Bill se sentó en la punta de la cama para quitarse los zapatos.

—No hace falta que seas sarcástica —dijo.

—Perdona. —Dejó de pedalear—. ¿Qué pasó, entonces?

—¿Tú qué crees? Nada. El pleno se baja los pantalones ante el Almacén. —Sacudió la cabeza—. No ven más allá de sus narices. Están dispuestos a arruinar un estilo de vida para conseguir beneficios económicos a corto plazo.

—¿Por qué no te presentas a las próximas elecciones municipales? —repuso Ginny—. ¿Por qué no dejas de quejarte conmigo y haces algo al respecto?

—Puede que lo haga.

Ginny desmontó de la bicicleta, se acercó a la cama y se sentó a su lado.

—No es el fin del mundo, ¿sabes? ¿No te parece que estás reaccionando de una forma un poquito exagerada?

—Eso es justo lo que dijo nuestro amigo el alcalde. —Sonrió con frialdad.

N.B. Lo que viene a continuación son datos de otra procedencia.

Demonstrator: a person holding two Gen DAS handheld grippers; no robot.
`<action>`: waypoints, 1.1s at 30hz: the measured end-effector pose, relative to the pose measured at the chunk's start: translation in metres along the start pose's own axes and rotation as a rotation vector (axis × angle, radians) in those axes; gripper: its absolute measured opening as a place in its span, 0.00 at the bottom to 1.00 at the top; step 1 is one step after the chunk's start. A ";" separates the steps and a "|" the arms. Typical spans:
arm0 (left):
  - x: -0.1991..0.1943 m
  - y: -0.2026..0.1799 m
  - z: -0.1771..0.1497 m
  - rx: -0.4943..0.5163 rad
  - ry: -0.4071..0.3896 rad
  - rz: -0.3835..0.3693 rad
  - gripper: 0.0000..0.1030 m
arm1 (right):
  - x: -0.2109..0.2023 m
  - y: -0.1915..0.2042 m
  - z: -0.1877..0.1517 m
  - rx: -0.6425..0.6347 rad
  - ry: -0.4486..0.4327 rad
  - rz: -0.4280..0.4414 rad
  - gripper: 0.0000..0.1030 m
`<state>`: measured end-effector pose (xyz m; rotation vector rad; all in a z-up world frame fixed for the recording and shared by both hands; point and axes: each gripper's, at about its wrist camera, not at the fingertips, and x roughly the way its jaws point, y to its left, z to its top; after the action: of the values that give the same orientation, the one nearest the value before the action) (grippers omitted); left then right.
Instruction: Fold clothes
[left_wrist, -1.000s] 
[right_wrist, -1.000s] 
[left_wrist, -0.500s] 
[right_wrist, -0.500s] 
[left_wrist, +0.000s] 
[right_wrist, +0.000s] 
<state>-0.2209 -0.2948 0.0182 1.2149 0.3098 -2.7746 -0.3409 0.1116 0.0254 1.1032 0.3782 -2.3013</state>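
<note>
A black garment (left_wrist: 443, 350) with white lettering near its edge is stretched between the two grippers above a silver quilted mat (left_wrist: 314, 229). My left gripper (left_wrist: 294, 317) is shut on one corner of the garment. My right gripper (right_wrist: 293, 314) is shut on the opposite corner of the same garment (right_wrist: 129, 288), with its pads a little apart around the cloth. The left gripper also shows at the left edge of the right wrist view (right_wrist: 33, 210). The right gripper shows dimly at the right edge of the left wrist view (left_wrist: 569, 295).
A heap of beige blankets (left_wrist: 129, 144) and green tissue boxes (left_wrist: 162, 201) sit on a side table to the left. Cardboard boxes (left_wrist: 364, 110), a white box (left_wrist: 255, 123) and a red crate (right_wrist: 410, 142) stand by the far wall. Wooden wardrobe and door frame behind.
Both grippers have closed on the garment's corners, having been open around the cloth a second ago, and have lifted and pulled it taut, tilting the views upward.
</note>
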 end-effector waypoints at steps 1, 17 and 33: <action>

—Las cosas cambian. Sí, el Almacén derribó árboles y todo lo demás, y no debería haberlo hecho, pero me he enterado de que también compraron el solar vacío situado junto al Checker Auto y que van a convertirlo en un campo de béisbol. Quieren hacer algo por la ciudad.

—No entiendes lo que quiero decir.

—¿Qué quieres decir?

—Da igual.

—¿Da igual? Quieres…

—Estoy agotado —dijo Bill—. Llevo toda la noche hablando. Sólo me apetece acostarme. —Se levantó y se quitó los pantalones.

Ginny lo observó un momento.

—Muy bien —soltó con un tono de rabia contenida—. Me parece muy bien.

Durmieron separados, sin tocarse, cada uno en su lado de la cama.

Bill se quedó dormido casi al instante.

Soñó con animales muertos y con restos humanos, y con la construcción inacabable de un edificio negro que se elevaba varios kilómetros hacia un cielo contaminado.